La question est-elle incongrue, voire provocante ? Peut-être. Pourtant, les dispositifs de la nouvelle « gouvernance académique » menacent de rendre les connaissances humanistes, dont la littérature est la matrice, inutiles et superflues. Car, nul doute : il existe une volonté techno-gestionnaire pour morceler les savoirs, privilégier les approches techniques et imposer une vision purement utilitariste des rapports de l’homme avec les autres hommes, de la nature physique avec la nature humaine.
Or, l’essentiel reste, croyons-nous, l’idée que l’homme est la mesure de toutes choses.
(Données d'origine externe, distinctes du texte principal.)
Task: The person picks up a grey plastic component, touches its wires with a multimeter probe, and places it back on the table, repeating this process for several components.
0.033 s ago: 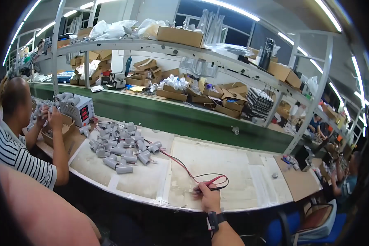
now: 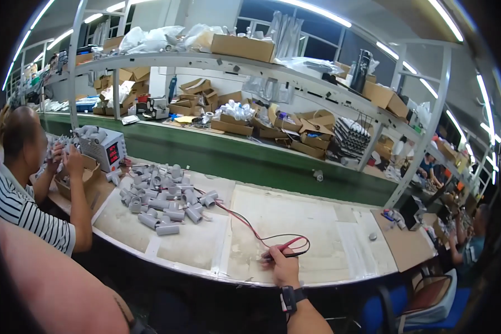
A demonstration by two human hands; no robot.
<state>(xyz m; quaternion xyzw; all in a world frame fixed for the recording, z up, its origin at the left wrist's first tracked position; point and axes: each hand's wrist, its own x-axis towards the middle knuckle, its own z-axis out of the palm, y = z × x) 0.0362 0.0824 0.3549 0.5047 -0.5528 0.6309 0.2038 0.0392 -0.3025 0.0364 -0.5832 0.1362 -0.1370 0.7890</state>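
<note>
My right hand (image 2: 284,267), with a dark band on its wrist, is over the near edge of the table. Its fingers are closed round a red test probe (image 2: 284,245) and a black test probe (image 2: 296,254). Their leads (image 2: 244,220) run back over the tabletop to the pile of grey plastic fittings (image 2: 160,192) on the left. Behind that pile stands a boxy meter (image 2: 104,147) with a lit red display and more fittings on top. At the lower left my left arm (image 2: 55,278) crosses the view, while its hand lies outside the picture.
A person in a striped shirt (image 2: 30,209) works at the left beside a cardboard box (image 2: 88,181). A small grey round piece (image 2: 373,237) lies on the right of the table. Beyond a green strip (image 2: 217,150), open cartons (image 2: 231,127) fill the back bench. Chairs (image 2: 428,300) stand at lower right.
The red digits on the meter's display look brighter and fuller now. The whole view has shifted slightly; my right hand keeps its grip on both probes.
</note>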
En revanche, choisir le triste savoir de la pensée technologique, dévoyée par une volonté de puissance, est le résultat, de la progressive lobotomisation de l’âme chez l’homme moderne. C’est aussi, l’égarement dans le labyrinthe de la pure abstraction et la fabrication d’une réalité virtuelle pour un homo inhumanus.
Rarement, depuis Aristote, la célèbre formule du zoon politikon n’a été aussi fortement remise en question. La réhabiliter aujourd’hui signifie réaffirmer la nature ouverte, sociale et politique de l’homme. C’est le socle d’une certaine idée optimiste de la civilisation. Dans un univers clos, cette implosion vaut une explosion, d’autant que les effets sont dévastateurs et aussi sidérants dans un cas comme dans l’autre.
Que le dossier sur « littérature et politique » que nous incluons dans ce numéro puise contribuer autant que possible à la pérennité des valeurs altruistes humanistes, sans tomber dans le travers de croire qu’il suffit de croire pour avoir raison et que les autres ont tort. Seul le dialogue se révèle le moyen pour aboutir à une vérité commune, même hésitante, face à la fragmentation de la connaissance et à l’émiettement des idées.
Sachons que la littérature, ces lettrés dont la correspondance et la conversation ont fécondé un imaginaire humaniste, aujourd’hui n’influence plus que marginalement les sociétés modernes et la production du lien politico-culturel. Ce n’est nullement la fin du monde, mais la marginalisation d’une culture sui generis et la disparition de l’esprit dans l’évolution de l’espèce humaine.
Penser donc aux conséquences ultimes des « reformes universitaires » actuellement en cours est déjà une demande de prise de conscience indispensable. Mais n’oublions pas que le syndrome décrit n’est pas isolable du reste des enjeux culturels et politiques. Car les postures des autorités universitaires au moment présent passent par la négation de la culture et de la conception de l’homme comme un tout.
Rappelons que la littérature nous parle encore de la symbolique et de l’esthétique au sens de « création langagière», de la nature de l’être et de l’engagement sociétal de l’humanité.D’où son immense nécessité.
Voilà pourquoi notre revue n'évitera pas les questions polémiques ni les prises de position sur l’humain. C’est là une condition sine qua non pour éviter une lecture univoque du Cosmos.